→ WORK REQUIRED: Please return the whole listing. Keep each line exactly the same.

→ DATASET CONTENT:
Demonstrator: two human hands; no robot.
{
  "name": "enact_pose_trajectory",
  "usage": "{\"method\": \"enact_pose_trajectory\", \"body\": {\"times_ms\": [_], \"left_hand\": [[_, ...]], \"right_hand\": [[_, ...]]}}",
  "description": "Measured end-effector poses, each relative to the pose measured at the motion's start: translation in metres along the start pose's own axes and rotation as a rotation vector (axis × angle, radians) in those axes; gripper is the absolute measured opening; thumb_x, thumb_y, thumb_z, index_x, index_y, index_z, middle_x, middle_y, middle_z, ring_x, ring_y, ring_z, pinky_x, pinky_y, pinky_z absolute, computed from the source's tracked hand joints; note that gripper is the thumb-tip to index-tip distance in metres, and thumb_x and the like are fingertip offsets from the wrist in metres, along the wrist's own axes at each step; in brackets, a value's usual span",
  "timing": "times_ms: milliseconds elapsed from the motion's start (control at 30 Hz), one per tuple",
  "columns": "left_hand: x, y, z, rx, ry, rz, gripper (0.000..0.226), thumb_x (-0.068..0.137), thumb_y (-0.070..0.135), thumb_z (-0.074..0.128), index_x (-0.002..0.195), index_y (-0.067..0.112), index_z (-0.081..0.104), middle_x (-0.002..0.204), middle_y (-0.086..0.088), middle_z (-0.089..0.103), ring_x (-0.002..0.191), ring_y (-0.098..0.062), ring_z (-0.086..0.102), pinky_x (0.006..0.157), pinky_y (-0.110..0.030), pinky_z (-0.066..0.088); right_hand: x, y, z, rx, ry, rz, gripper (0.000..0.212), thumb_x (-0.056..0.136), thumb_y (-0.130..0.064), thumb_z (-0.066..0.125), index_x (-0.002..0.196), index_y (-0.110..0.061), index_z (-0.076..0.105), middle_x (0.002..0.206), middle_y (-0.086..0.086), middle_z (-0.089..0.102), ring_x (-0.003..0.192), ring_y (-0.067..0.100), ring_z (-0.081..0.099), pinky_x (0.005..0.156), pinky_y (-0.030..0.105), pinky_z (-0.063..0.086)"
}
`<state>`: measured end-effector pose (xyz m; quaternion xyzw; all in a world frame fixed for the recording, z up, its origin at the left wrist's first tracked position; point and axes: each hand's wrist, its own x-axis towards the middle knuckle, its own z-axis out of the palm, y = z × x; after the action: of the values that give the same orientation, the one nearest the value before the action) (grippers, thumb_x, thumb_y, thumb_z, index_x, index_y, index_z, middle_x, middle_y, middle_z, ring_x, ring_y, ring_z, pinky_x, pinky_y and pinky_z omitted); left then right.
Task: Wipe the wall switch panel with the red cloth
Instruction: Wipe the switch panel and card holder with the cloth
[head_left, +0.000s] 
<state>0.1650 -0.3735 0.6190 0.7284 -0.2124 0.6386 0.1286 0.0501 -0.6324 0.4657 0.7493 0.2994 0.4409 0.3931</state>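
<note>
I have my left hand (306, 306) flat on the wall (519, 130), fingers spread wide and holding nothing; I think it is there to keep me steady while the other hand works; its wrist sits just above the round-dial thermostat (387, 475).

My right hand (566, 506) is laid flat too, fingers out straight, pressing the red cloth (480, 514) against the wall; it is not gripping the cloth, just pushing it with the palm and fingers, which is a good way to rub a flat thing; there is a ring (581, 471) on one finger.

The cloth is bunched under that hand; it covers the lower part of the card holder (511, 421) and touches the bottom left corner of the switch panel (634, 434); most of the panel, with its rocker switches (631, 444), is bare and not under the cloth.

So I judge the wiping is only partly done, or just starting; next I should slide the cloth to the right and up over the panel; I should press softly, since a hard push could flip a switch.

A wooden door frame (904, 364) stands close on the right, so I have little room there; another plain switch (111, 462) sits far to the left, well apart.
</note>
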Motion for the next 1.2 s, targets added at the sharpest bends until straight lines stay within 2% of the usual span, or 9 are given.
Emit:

→ WRITTEN RESPONSE:
Demonstrator: two human hands; no robot.
{
  "name": "enact_pose_trajectory",
  "usage": "{\"method\": \"enact_pose_trajectory\", \"body\": {\"times_ms\": [_], \"left_hand\": [[_, ...]], \"right_hand\": [[_, ...]]}}",
  "description": "Measured end-effector poses, each relative to the pose measured at the motion's start: translation in metres along the start pose's own axes and rotation as a rotation vector (axis × angle, radians) in those axes; gripper is the absolute measured opening; thumb_x, thumb_y, thumb_z, index_x, index_y, index_z, middle_x, middle_y, middle_z, ring_x, ring_y, ring_z, pinky_x, pinky_y, pinky_z absolute, computed from the source's tracked hand joints; note that gripper is the thumb-tip to index-tip distance in metres, and thumb_x and the like are fingertip offsets from the wrist in metres, along the wrist's own axes at each step; in brackets, a value's usual span",
  "timing": "times_ms: milliseconds elapsed from the motion's start (control at 30 Hz), one per tuple",
  "columns": "left_hand: x, y, z, rx, ry, rz, gripper (0.000..0.226), thumb_x (-0.068..0.137), thumb_y (-0.070..0.135), thumb_z (-0.074..0.128), index_x (-0.002..0.195), index_y (-0.067..0.112), index_z (-0.081..0.104), middle_x (-0.002..0.204), middle_y (-0.086..0.088), middle_z (-0.089..0.103), ring_x (-0.002..0.191), ring_y (-0.098..0.062), ring_z (-0.086..0.102), pinky_x (0.006..0.157), pinky_y (-0.110..0.030), pinky_z (-0.066..0.088); right_hand: x, y, z, rx, ry, rz, gripper (0.000..0.212), thumb_x (-0.056..0.136), thumb_y (-0.130..0.064), thumb_z (-0.066..0.125), index_x (-0.002..0.196), index_y (-0.110..0.061), index_z (-0.076..0.105), middle_x (0.002..0.206), middle_y (-0.086..0.086), middle_z (-0.089..0.102), ring_x (-0.003..0.192), ring_y (-0.067..0.100), ring_z (-0.081..0.099), pinky_x (0.005..0.156), pinky_y (-0.030..0.105), pinky_z (-0.063..0.086)"
}
`<state>`: measured end-effector pose (xyz m; quaternion xyzw; all in a world frame fixed for the recording, z up, its origin at the left wrist's first tracked position; point and axes: each hand's wrist, its own x-axis towards the middle knuckle, its own z-axis out of the palm, y = z × x; after the action: of the values that give the same orientation, the one nearest the value before the action) (grippers, thumb_x, thumb_y, thumb_z, index_x, index_y, index_z, middle_x, middle_y, middle_z, ring_x, ring_y, ring_z, pinky_x, pinky_y and pinky_z omitted); left then right.
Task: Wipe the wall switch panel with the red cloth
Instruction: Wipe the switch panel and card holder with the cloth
[head_left, +0.000s] 
<state>0.1650 -0.3735 0.6190 0.7284 -0.2124 0.6386 0.1286 0.0501 -0.6324 0.4657 0.7493 0.2994 0.4409 0.3931</state>
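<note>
I have my left hand (306, 306) flat on the wall (519, 130), fingers spread wide and holding nothing; I think it is there to keep me steady while the other hand works; its wrist sits just above the round-dial thermostat (387, 475).

My right hand (566, 506) is laid flat too, fingers out straight, pressing the red cloth (480, 514) against the wall; it is not gripping the cloth, just pushing it with the palm and fingers, which is a good way to rub a flat thing; there is a ring (581, 471) on one finger.

The cloth is bunched under that hand; it covers the lower part of the card holder (511, 421) and touches the bottom left corner of the switch panel (634, 434); most of the panel, with its rocker switches (631, 444), is bare and not under the cloth.

So I judge the wiping is only partly done, or just starting; next I should slide the cloth to the right and up over the panel; I should press softly, since a hard push could flip a switch.

A wooden door frame (904, 364) stands close on the right, so I have little room there; another plain switch (111, 462) sits far to the left, well apart.
</note>
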Motion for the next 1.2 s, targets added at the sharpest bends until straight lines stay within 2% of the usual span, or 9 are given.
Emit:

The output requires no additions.